President Andres Pastrana, top opposition politicians and leading
newspapers seem to downplay the growing strength of the Revolutionary
Armed Forces of Colombia, other Marxist guerrillas and right-wing
paramilitary groups.
According to a recent Rand Corp. study, the FARC has grown from 350
fighters in 1966 to 7,000 guerrillas in 1995 and up to 20,000 today.
The rebels' goal is to create a 30,000-strong force, which they might
soon achieve thanks to their fabulous annual income from the
protection of drug traffickers and mass kidnappings.
Since 1998, when they got a Switzerland-size "demilitarized area" in
south-central Colombia as a gesture of goodwill from Pastrana to
encourage peace talks, the FARC has turned the area into a virtual
state.
Overall, Colombia's guerrilla war has claimed 35,000 lives over the
past decade, according to conservative estimates.
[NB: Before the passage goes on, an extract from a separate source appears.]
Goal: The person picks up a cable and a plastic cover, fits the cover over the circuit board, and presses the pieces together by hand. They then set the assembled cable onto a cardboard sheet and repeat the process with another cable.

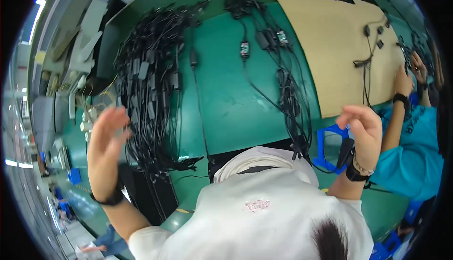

Yet when you talk with leading political figures, much of what you
hear is that things are not as dramatic as seen abroad. They
emphasize that despite the FARCís recent vow to take the war to the
cities, it is being largely fought in a remote part of the country
and poses no threat to urban centers.
One of the few members of the political class whom I found to be more
realistic was Alfonso Gomez Mendez, who has been Colombia's attorney
general for the past four years. He stepped down last week and talked
pretty candidly in an interview on his first day as a private citizen.
"The war has not been assumed as such by Colombian society," Gomez
Mendez told me. "Deep down, people in Bogota still think that the
guerrillas will remain in the FARC-controlled southern Colombia
Caguan zone, where there are no golf courses anyway."
Indeed, both the government and opposition politicians talk about the
war with euphemisms. Pastrana often scolds reporters for saying that
there is a "civil war" in Colombia, arguing that it is an "internal
conflict," as if that would change anything. Pastrana refuses to call
the rebels "guerrillas," describing them instead with the somewhat
more respectable term "insurgents." And despite evidence of the
FARC's ties to drug traffickers, Pastrana and opposition politicians
refuse to call them narco-insurgents, presumably because this would
put them in the uncomfortable situation of supporting peace talks
with drug traffickers.
Even guerrilla attacks are sanitized in Colombia's official jargon.
When the FARC recently kidnapped 53 soldiers and kept them tied with
ropes around their necks, an angry Colombian government minister
denounced the media for calling the action a "kidnapping." It was a
"retention," he said.
Part of Colombia's problem, according to former attorney general
Gomez Mendez, is that its war has not touched the upper classes.
There are no upper-class Colombians in the military, let alone in the
battlefield.
Indeed, more than most armed conflicts I have seen, this is a war
fought by poverty-stricken youths who take up arms for both sides as
an alternative to unemployment while the rest of the nation watches
from the distance.
"We should reform the military statute and make the draft an
obligation to everyone, and not just of workers and peasants, as it
is in effect now," said Gomez Mendez.
There is no nationwide commitment to win the war, even if the polls
show that only 5 percent of Colombians support the FARC rebels, the
former attorney general said. He cited the case of 30 army soldiers
who were killed in a June 22 guerrilla attack on an army garrison in
the remote Putumayo region. In most other countries, there would have
been a day of national mourning, and streets, schools and hospitals
would have been named after the fallen soldiers, he noted. In much
less dramatic cases, such as the hostage-takings in Iran or the
recent detention of U.S. pilots in China, Americans put up yellow
ribbons and held prayer sessions. Yet none of that happened in
Colombia.
Granted, the Colombian army has a long way to go to win a popularity
contest. It has an awful history of human rights abuses, and it
remains to be seen whether the $1.3 billion in U.S. military
anti-narcotics aid will turn it into a more law-abiding service. But
it will be hard for Colombia to win the war, or to expect others to
step up their help, if its own ruling class continues watching it as
a distant problem. Living in denial will only make things worse.